At 10:41 AM +0100 2/15/17, Gunnar Hellström wrote:
Den 2017-02-15 kl. 01:39, skrev Randall Gellens:
At 4:21 PM -0800 2/14/17, Randy Presuhn wrote:
Hi -
On 2/14/2017 2:43 PM, Randall Gellens wrote:
At 8:59 PM +0100 2/14/17, Gunnar Hellström wrote:
Den 2017-02-14 kl. 19:05, skrev Randy Presuhn:
Hi -
On 2/14/2017 9:40 AM, Randall Gellens wrote:
At 11:01 AM +0100 2/14/17, Gunnar Hellström wrote:
My proposal for a reworded section 5.4 is:
5.4. Unusual language indications
It is possible to specify an unusual indication where the language
specified may look unexpected for the media type.
For such cases the following guidance SHALL be applied for the
humintlang attributes used in these situations.
1. A view of a speaking person in
the video stream SHALL, when it
has relevance for speech perception, be indicated by a Language-Tag
for spoken/written language with the
"Zxxx" script subtag to indicate
that the contents is not written.
2. Text captions included in the video stream SHALL be indicated
by a Language-Tag for spoken/written language.
3. Any approximate representation of sign language or
fingerspelling in the text media stream SHALL be indicated by a
Language-Tag for a sign language in text media.
4. When sign language related audio from a person using sign
language is of importance for language communication, this SHALL be
indicated by a Language-Tag for a sign language in audio media.
[RG] As I said, I think we should avoid specifying this until we have
deployment experience.
...
From a process perspective, it's far easier to remove constraints
as a specification advances than it is to add them.
I agree. It is often better to specify normatively as far as you can
imagine, so that interoperability and good functionality is achieved.
Stopping halfway and have MAY in the specifications creates
uncertainty and less useful specifications.

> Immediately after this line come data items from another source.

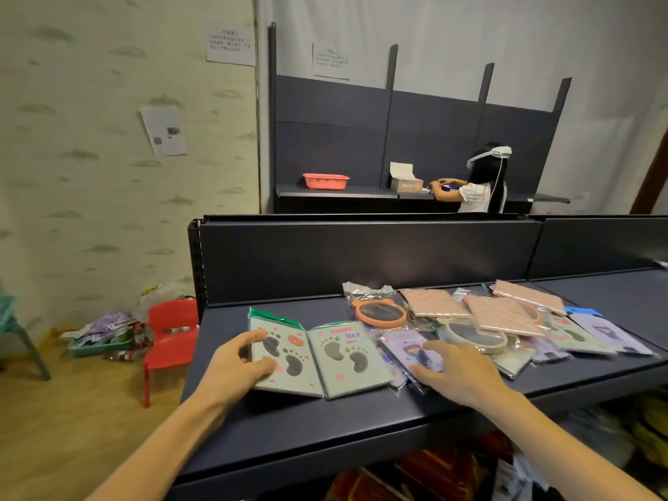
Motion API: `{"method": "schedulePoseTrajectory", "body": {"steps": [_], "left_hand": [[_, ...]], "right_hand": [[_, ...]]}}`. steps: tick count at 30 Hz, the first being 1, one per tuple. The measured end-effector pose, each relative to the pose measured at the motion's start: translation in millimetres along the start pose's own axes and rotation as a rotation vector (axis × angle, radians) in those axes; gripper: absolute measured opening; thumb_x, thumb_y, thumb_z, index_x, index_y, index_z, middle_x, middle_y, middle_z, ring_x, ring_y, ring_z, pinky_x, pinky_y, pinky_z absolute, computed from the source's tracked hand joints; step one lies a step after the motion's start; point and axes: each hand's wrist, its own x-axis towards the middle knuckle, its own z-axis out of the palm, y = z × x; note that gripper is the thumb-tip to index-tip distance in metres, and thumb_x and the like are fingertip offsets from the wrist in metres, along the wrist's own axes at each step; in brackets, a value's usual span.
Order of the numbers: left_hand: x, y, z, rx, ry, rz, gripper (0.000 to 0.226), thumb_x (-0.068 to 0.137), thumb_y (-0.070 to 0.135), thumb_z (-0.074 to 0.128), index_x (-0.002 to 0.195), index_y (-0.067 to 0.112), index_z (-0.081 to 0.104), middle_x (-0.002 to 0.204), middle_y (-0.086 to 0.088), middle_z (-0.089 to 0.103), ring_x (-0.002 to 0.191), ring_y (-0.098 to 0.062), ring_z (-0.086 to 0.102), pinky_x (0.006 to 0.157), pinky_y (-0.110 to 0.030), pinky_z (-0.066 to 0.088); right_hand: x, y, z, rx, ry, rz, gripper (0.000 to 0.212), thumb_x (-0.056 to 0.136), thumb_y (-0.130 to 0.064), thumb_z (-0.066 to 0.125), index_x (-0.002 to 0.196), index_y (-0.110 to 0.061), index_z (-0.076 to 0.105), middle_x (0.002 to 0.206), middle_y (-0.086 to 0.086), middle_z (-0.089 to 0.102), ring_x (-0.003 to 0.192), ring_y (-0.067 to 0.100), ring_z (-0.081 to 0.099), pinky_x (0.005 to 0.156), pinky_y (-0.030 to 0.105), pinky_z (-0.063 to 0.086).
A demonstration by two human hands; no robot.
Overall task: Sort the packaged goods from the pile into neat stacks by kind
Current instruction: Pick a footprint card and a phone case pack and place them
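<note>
The wall notices [230,46] above the orange basket [325,181] are too small to be read; goods beneath the shelf [325,421] are blurred.

Glossy plastic-wrapped packets [502,316] lie on a matt shelf [289,414].
</note>
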Motion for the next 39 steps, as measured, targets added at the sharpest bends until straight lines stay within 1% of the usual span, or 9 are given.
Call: {"method": "schedulePoseTrajectory", "body": {"steps": [4,8,14,19,23,28,31,35,39], "left_hand": [[-7.3,3.3,-2.4,0.015,0.053,0.052,0.050,0.078,-0.002,0.068,0.123,0.016,0.057,0.110,-0.002,0.054,0.078,-0.001,0.055,0.056,-0.010,0.045],[-11.8,3.4,-9.5,-0.025,0.041,0.055,0.055,0.077,-0.005,0.069,0.127,0.015,0.055,0.108,-0.002,0.056,0.082,-0.012,0.063,0.063,-0.022,0.051],[-17.4,0.5,-18.9,-0.077,-0.020,0.055,0.056,0.078,-0.005,0.069,0.126,0.020,0.055,0.104,0.002,0.059,0.088,-0.016,0.065,0.064,-0.024,0.056],[-17.2,2.0,-19.6,-0.096,-0.106,0.075,0.054,0.078,-0.006,0.068,0.125,0.016,0.055,0.106,0.004,0.058,0.087,-0.004,0.059,0.055,-0.011,0.051],[-11.8,5.0,-11.8,-0.118,-0.181,0.101,0.051,0.079,-0.006,0.067,0.119,0.022,0.053,0.100,0.014,0.057,0.082,0.004,0.054,0.053,-0.004,0.047],[-17.5,5.5,5.5,-0.121,-0.185,0.067,0.052,0.079,-0.005,0.069,0.123,0.016,0.054,0.108,-0.003,0.065,0.089,-0.011,0.067,0.061,-0.016,0.056],[-28.9,10.5,21.0,-0.124,-0.214,0.059,0.053,0.080,-0.003,0.069,0.127,0.018,0.053,0.104,0.004,0.065,0.087,-0.015,0.070,0.063,-0.023,0.059],[-44.0,29.8,50.9,-0.116,-0.205,0.089,0.055,0.080,-0.002,0.068,0.128,0.022,0.053,0.101,0.010,0.063,0.088,-0.010,0.067,0.064,-0.023,0.058],[-63.1,54.1,101.7,-0.066,-0.189,0.153,0.056,0.078,-0.002,0.068,0.127,0.022,0.056,0.111,0.000,0.064,0.097,-0.007,0.062,0.060,-0.010,0.051]], "right_hand": [[-1.2,-2.1,-1.9,0.099,-0.015,0.017,0.066,0.071,-0.073,0.055,0.126,-0.036,0.053,0.126,-0.005,0.061,0.116,0.021,0.055,0.088,0.034,0.046],[-3.3,-6.6,-0.7,0.284,-0.022,0.039,0.066,0.064,-0.066,0.071,0.118,-0.030,0.055,0.122,-0.002,0.061,0.109,0.017,0.054,0.086,0.033,0.047],[-11.7,-13.5,0.2,0.535,-0.062,0.123,0.059,0.064,-0.042,0.085,0.110,-0.022,0.055,0.129,0.001,0.053,0.106,0.016,0.048,0.079,0.028,0.038],[-24.7,-19.3,4.3,0.620,0.023,0.160,0.044,0.063,-0.033,0.086,0.100,-0.026,0.063,0.124,-0.002,0.058,0.103,0.012,0.049,0.082,0.027,0.038],[-31.2,-21.1,9.2,0.805,0.049,0.238,0.033,0.066,-0.025,0.084,0.096,-0.028,0.069,0.117,-0.005,0.059,0.091,0.009,0.057,0.070,0.020,0.043],[-43.5,-12.3,4.7,0.913,0.071,0.232,0.035,0.072,-0.018,0.078,0.105,-0.027,0.072,0.117,-0.008,0.060,0.109,0.012,0.051,0.086,0.027,0.040],[-52.4,1.3,-3.5,0.936,0.079,0.190,0.035,0.073,-0.017,0.078,0.104,-0.030,0.072,0.120,-0.005,0.060,0.113,0.013,0.051,0.089,0.026,0.040],[-56.6,36.5,-21.8,0.936,0.120,0.143,0.036,0.075,-0.018,0.078,0.107,-0.032,0.071,0.125,-0.004,0.060,0.117,0.016,0.051,0.092,0.027,0.042],[-63.8,97.8,-44.4,0.926,0.149,0.130,0.034,0.072,-0.021,0.079,0.103,-0.035,0.072,0.119,-0.007,0.063,0.105,0.011,0.057,0.087,0.028,0.047]]}}
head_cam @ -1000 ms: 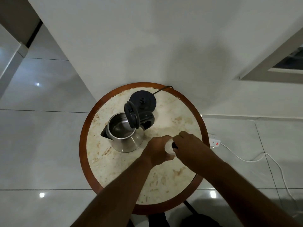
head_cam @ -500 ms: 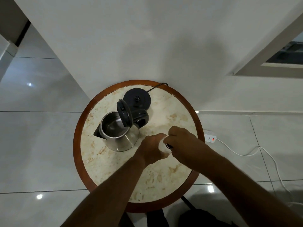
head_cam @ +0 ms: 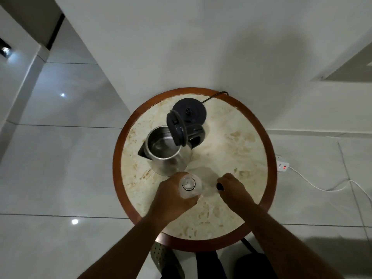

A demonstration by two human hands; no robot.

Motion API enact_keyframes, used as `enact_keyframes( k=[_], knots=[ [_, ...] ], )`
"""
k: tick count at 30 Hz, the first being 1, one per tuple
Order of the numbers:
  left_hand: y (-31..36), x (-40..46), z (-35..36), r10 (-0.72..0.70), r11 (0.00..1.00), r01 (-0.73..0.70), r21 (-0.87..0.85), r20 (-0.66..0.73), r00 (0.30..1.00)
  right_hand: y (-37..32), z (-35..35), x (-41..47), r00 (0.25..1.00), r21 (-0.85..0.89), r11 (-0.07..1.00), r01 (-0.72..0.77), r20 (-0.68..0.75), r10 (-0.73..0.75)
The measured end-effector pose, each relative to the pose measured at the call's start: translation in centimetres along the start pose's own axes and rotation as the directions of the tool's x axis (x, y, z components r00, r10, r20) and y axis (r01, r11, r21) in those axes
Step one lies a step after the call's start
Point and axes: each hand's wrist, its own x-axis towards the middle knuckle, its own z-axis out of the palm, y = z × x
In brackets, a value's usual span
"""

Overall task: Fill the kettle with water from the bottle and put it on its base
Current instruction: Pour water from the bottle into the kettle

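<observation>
Setting: glossy white tiled floor [head_cam: 60, 168], white wall [head_cam: 181, 47] behind, and a small round table [head_cam: 270, 158] with a pale marbled top and a reddish-brown wooden rim. The steel kettle [head_cam: 168, 156] stands upright on the tabletop, left of centre, spout pointing left, black handle to the right; its dark lid [head_cam: 176, 127] is hinged up and open, interior visible. The black round base [head_cam: 189, 112] sits just behind the kettle at the far edge of the table, unoccupied, with its black cord [head_cam: 214, 96] running off the rim toward the wall. The left hand [head_cam: 173, 196] is wrapped around a clear plastic bottle [head_cam: 189, 187], seen from above with its neck uncapped; the bottle is just in front of the kettle, and contact with the tabletop cannot be determined. The right hand [head_cam: 234, 190] is closed, pinching a small dark cap [head_cam: 219, 186] at the fingertips, near the bottle but apart from it. On the floor to the right lies a white power strip [head_cam: 283, 165] showing a red light, with a white cable [head_cam: 322, 186] trailing away.
</observation>
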Motion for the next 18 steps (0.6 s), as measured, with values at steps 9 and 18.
enact_keyframes(
  k=[9,18],
  knots=[
    [-2.6,-2.0,-3.1,-0.065,0.997,0.06,-0.053,-0.094,0.994,-5.3,0.9,-0.1,0.999,0.144,0.989,-0.027,0.027,0.023],
    [-0.8,-0.7,-8.3,-0.173,0.969,0.185,-0.165,0.088,0.981,-13.2,0.2,-3.0,0.987,0.672,0.723,0.161,-0.093,-0.133]
  ],
)
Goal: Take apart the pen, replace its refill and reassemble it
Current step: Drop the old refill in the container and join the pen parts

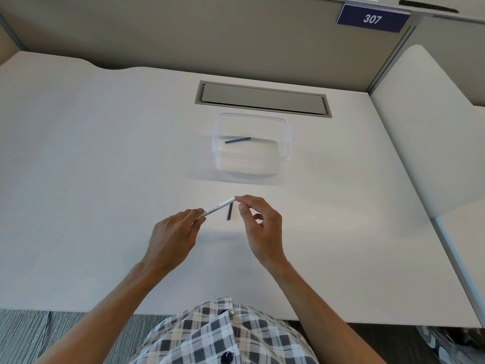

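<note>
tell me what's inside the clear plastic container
One thin dark blue refill lies on the floor of the clear plastic container, near its far side. Nothing else shows inside; the walls are transparent, so nothing is hidden.

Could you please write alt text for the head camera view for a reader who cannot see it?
Two bare hands hold a white pen barrel above a white desk, left hand at one end, right hand at the other. A short dark piece lies on the desk below; a dark refill lies in a clear container behind.
</note>
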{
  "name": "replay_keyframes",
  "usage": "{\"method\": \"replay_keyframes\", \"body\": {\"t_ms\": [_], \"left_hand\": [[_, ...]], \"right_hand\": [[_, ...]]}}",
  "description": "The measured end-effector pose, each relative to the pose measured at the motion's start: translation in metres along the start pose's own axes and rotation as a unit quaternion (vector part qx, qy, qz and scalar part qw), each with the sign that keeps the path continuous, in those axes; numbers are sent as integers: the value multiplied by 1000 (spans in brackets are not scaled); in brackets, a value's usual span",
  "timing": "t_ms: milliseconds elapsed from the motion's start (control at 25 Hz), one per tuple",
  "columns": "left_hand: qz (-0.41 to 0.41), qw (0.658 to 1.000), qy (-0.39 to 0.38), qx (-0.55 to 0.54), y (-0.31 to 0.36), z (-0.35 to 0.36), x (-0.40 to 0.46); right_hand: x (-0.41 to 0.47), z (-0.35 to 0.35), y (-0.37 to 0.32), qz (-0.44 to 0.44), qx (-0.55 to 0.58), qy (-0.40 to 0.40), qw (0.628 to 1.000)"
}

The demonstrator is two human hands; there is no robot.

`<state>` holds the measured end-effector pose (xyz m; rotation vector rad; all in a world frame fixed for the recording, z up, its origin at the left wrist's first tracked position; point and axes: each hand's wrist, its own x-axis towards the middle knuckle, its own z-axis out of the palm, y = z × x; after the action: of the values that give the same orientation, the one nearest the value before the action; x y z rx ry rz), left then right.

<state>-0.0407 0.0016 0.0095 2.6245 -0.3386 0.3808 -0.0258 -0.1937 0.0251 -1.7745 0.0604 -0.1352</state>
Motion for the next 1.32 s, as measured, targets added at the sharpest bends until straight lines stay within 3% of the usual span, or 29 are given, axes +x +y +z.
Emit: {"method": "replay_keyframes", "body": {"t_ms": [280, 480, 640, 800, 1160, 1320], "left_hand": [[-3, 1000, -5, 13, -2, 1, 0], [-7, 1000, -3, 21, -3, 0, 0], [-6, 1000, -2, 29, -6, -1, 1], [0, 999, -4, 34, -6, -1, 0], [-13, 999, -9, 30, -6, -1, -1], [-106, 994, -4, -37, -5, 2, 0]], "right_hand": [[3, 3, 3, -8, -12, -9, 1000], [8, 6, 19, 28, -41, 26, 998], [13, 10, 32, 67, -179, -2, 982], [16, 21, 39, 36, -319, -32, 947], [23, 34, 43, 18, -402, -37, 915], [22, 32, 42, 21, -407, -49, 912]]}}
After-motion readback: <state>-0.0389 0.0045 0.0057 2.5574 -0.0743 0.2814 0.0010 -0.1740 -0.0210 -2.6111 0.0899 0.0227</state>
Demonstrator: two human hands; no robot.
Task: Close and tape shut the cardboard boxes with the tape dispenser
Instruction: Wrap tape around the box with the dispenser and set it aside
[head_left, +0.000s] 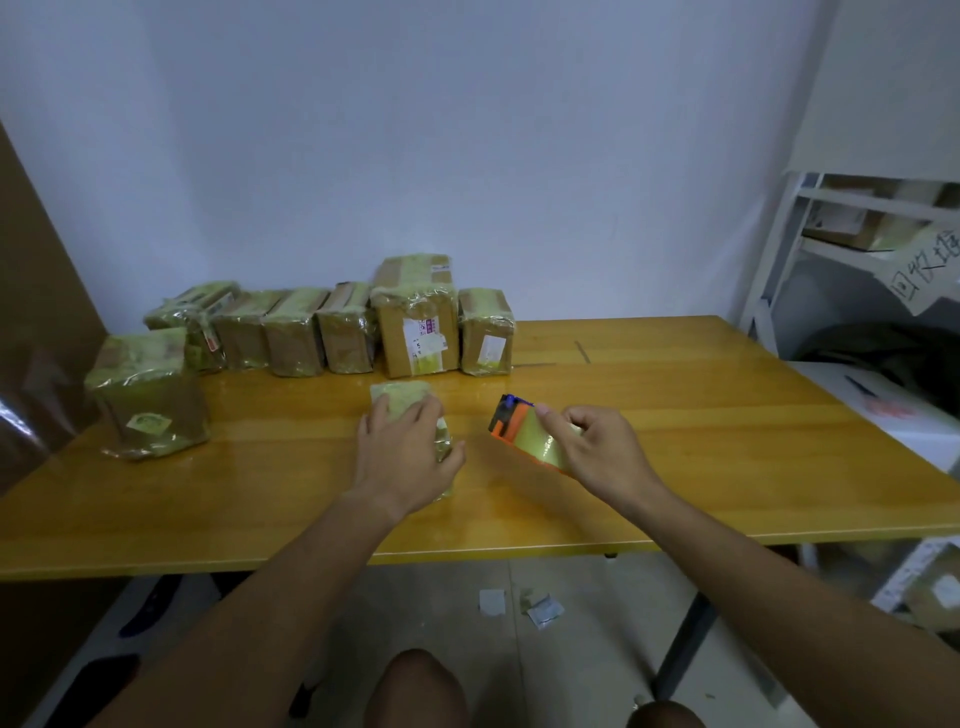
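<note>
I am sitting at a glossy yellow-orange wooden table (675, 467) set against a pale blue-white wall (467, 130), my bare knees showing below its near edge and a few scraps of white paper (524, 605) on the grey floor under it.

Nearest on the table, my left hand (402, 457) lies palm down on a small cardboard box wrapped in yellowish tape (402, 402); the fingers are spread over its top and the thumb wraps its right side, so I am gripping it against the table. Just to its right, apart from it, my right hand (597, 452) holds the orange tape dispenser with its roll of yellow-clear tape (530, 436). My thumb presses along the roll's upper edge and the other fingers curl round the far side. The dispenser's black and blue cutting end (506, 408) points away from me and to the left; I think it is raised slightly off the table, though the angle makes that hard to judge.

Farther back, a larger taped cardboard box (148, 410) stands alone near the left edge. Behind it a row of taped cardboard boxes (332, 332) lines the wall, the tallest one (415, 332) bearing white labels. At far right, a white metal shelf (857, 234) holds more parcels.
</note>
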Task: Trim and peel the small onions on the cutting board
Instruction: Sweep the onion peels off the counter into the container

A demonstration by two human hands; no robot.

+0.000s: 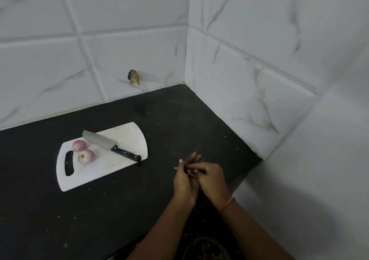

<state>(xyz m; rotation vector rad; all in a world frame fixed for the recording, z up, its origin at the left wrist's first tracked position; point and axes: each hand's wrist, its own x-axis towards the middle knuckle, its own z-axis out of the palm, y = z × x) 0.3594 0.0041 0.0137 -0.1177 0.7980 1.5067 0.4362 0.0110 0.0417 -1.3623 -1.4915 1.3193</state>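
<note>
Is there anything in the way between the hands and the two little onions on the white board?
Only the knife. It lies aslant on the cutting board, its black handle toward the hands, between them and the two onions. The left hand and right hand are together over bare counter, right of the board.

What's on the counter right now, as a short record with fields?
board: white cutting board on the black counter
onions: two, far onion and near onion, side by side on the board
knife: knife lying flat on the board, nobody holding it
left hand: left hand over the counter, right of the board
right hand: right hand against the left, fingers working at a small pinkish scrap
bowl: dark bowl at the bottom edge, contents unclear
</note>
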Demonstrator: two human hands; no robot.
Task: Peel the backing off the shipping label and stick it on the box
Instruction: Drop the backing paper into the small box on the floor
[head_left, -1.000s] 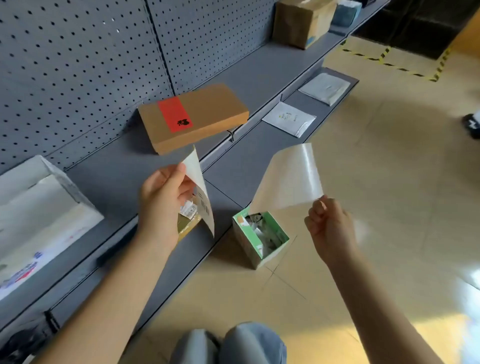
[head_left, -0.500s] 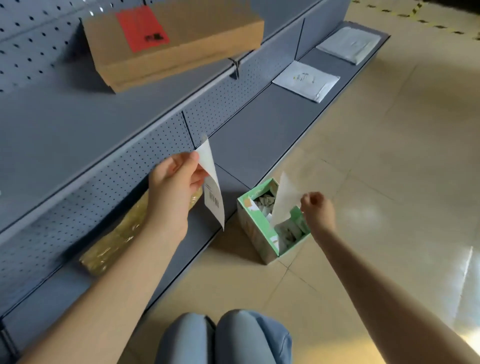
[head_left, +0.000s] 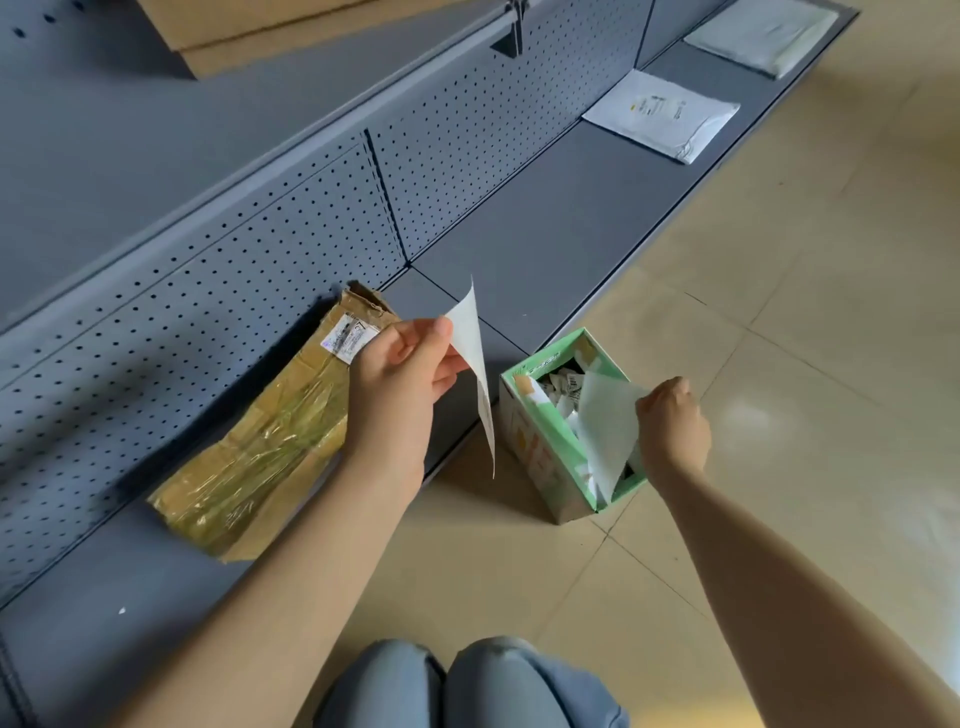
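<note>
My left hand (head_left: 400, 384) pinches the top corner of the white shipping label (head_left: 475, 358), which hangs edge-on above the lower shelf's front. My right hand (head_left: 672, 428) grips the translucent backing sheet (head_left: 605, 431), whose lower part is inside the small green open box (head_left: 540, 441) on the floor. That box is stuffed with crumpled paper scraps. The brown cardboard box (head_left: 228, 41) lies on the upper shelf at the top edge of the view, mostly cut off.
A flattened, tape-covered cardboard parcel (head_left: 260, 447) lies on the grey lower shelf (head_left: 561, 223) behind my left hand. Two white mailers (head_left: 660, 114) (head_left: 763, 34) rest farther right on that shelf. Perforated back panels rise behind. My knees (head_left: 467, 686) are at the bottom, over beige tiled floor.
My view has tilted down from the upper shelf. My right hand carried the backing sheet down into the green box. The left hand still holds the label.
</note>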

My reading of what Randy says is the opposite of Gunnar's. In my
reading, Randy points out that is it easier to remove the SHOULD NOT in
the future then it is to change the meaning of the combinations or
switch to a different mechanism.
In my experience, it's better to specify only what we know we need and
what we know we understand. Speculative specifications "as far as you
can imagine" more often lead to interoperability problems, unnecessary
complexity, limitations on what's needed in the future, and divergent
implementations.
I think the difference in your positions comes down to
(1) your respective notions of "what we know we need and what we
know we understand";
(2) whether you believe that the interoperability and conformance
consequences of removing a "SHOULD NOT" could be the same
as those merely retaining a "MUST" or "SHALL" - this determines
whether Randy G.'s proposal provides a path for some future
revision to mandate (if deployment experience substantiates the
need/understanding) the behavior proposed by Gunnar. That path
is not at all obvious to me.
The purpose of the draft is to enable the two
endpoints of a real-time communication session
to agree which languages and media to use for
interactive communication. We have a
mechanism of adding language tags to media
stream negotiations. In most cases, the
language and media modality are an obvious
fit. There are combinations of media and
language where the meaning is not so obvious,
specifically, signed language tags with a
audio or text, and non-signed language tags
with video. My proposal is that we say
offerer SHOULD NOT send such combinations and
answerer MAY ignore language. This allows
future specifications for the underlying uses
Gunnar wants (such as real-time subtitles in
video and signed equivalents in text). Such
future specifications could define a use for
the language and media combinations and remove
the SHOULD NOT send and MAY ignore, or could
define a new mechanism. I don't think we know
enough now to dictate what the solution should
be.
We have a fresh example from our own
discussions in the SLIM group how unfortunate
it is to not be sufficiently explicit in the
first edition of a standard. The SDP Lang
attribute in RFC 4566, where you (Randall) say
it is intended for specifying a set of
languages that all must be used in a session,
while I say that it is intended for negotiation
of at least one initial language. By having
that uncertainty in a specification that has
been published makes it very hard to sharpen up
the specification afterwards because it would
possibly make some implementations non
conformant. And it makes potential implementors
hesitant to use the current specifications, as
it was with the SLIM work.
I don't believe the two cases are comparable.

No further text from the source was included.